■ **What to produce**: Using the entries that follow, establish how many lines contain the word "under" and give only that figure.

■ **The data**:
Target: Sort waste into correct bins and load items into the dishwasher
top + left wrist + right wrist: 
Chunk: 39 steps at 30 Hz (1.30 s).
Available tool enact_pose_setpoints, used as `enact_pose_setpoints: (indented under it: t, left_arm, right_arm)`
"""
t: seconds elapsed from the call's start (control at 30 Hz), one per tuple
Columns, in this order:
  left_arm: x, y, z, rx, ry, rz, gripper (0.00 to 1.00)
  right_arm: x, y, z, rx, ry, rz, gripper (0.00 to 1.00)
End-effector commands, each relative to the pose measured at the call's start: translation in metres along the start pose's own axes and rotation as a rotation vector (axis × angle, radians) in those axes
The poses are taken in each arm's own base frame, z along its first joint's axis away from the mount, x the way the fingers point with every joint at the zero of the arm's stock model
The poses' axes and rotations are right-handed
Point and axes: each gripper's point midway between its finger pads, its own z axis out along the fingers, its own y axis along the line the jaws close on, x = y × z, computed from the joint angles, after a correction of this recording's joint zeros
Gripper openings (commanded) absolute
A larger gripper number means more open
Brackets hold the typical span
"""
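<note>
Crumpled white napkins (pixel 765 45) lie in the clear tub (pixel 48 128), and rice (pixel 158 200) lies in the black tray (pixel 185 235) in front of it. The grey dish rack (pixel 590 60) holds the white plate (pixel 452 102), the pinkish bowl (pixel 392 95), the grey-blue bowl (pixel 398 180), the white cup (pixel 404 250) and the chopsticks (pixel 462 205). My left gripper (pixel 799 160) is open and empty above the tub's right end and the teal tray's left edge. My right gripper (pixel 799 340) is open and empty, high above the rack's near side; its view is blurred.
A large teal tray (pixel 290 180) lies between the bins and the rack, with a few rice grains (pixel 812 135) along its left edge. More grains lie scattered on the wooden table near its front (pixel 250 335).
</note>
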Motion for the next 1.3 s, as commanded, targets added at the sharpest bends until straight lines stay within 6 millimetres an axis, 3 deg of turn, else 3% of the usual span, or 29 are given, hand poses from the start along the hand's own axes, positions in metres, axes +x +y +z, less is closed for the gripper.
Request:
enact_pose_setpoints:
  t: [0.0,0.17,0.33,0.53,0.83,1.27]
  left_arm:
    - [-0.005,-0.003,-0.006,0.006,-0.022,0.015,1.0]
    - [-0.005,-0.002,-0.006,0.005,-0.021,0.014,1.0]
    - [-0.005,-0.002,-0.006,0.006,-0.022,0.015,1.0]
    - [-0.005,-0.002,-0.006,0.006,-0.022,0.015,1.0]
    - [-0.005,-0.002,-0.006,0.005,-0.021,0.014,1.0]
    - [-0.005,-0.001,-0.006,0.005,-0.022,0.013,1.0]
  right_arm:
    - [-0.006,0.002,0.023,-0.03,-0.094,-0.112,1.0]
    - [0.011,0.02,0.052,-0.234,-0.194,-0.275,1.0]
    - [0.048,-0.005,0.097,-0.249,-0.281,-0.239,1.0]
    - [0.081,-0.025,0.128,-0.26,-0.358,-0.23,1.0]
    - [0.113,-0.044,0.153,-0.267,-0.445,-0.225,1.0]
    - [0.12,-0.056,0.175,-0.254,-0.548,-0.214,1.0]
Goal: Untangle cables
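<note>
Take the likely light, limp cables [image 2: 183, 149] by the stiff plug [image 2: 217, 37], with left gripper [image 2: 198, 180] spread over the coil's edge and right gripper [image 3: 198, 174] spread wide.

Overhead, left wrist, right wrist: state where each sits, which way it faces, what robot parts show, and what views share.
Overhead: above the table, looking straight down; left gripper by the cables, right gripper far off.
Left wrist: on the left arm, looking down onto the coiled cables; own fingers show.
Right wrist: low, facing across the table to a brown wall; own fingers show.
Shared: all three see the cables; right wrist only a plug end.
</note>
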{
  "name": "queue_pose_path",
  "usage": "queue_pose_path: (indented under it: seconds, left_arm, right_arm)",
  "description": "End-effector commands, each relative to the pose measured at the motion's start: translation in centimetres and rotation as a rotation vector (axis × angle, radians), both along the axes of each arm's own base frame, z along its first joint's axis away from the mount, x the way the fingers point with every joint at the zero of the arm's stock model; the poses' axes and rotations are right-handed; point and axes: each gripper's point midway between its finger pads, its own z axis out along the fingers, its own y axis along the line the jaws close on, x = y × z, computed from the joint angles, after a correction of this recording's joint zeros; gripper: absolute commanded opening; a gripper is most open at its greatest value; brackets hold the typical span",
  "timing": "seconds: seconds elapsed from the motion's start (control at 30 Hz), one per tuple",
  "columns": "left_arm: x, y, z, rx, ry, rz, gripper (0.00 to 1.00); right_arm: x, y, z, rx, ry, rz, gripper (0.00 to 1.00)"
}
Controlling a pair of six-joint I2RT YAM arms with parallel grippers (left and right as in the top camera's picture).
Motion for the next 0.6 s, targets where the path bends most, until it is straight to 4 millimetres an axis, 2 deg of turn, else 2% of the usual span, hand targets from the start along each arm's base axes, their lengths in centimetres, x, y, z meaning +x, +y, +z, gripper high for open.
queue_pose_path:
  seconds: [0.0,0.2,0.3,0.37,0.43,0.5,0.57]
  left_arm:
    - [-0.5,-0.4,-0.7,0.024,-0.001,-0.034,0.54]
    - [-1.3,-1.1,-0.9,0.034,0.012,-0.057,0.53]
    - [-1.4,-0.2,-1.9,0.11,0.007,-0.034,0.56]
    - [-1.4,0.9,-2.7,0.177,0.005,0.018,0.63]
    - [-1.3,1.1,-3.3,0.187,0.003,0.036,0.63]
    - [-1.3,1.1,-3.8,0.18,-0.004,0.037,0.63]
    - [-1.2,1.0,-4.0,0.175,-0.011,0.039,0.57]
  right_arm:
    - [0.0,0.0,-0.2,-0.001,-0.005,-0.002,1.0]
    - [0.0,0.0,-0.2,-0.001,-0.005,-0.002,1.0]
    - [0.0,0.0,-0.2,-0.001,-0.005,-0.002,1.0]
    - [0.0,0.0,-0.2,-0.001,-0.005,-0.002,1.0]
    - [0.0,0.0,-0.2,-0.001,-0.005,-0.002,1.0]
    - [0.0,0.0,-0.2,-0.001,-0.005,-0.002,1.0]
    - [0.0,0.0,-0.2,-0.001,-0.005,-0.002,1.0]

■ **Response to the exercise**: 2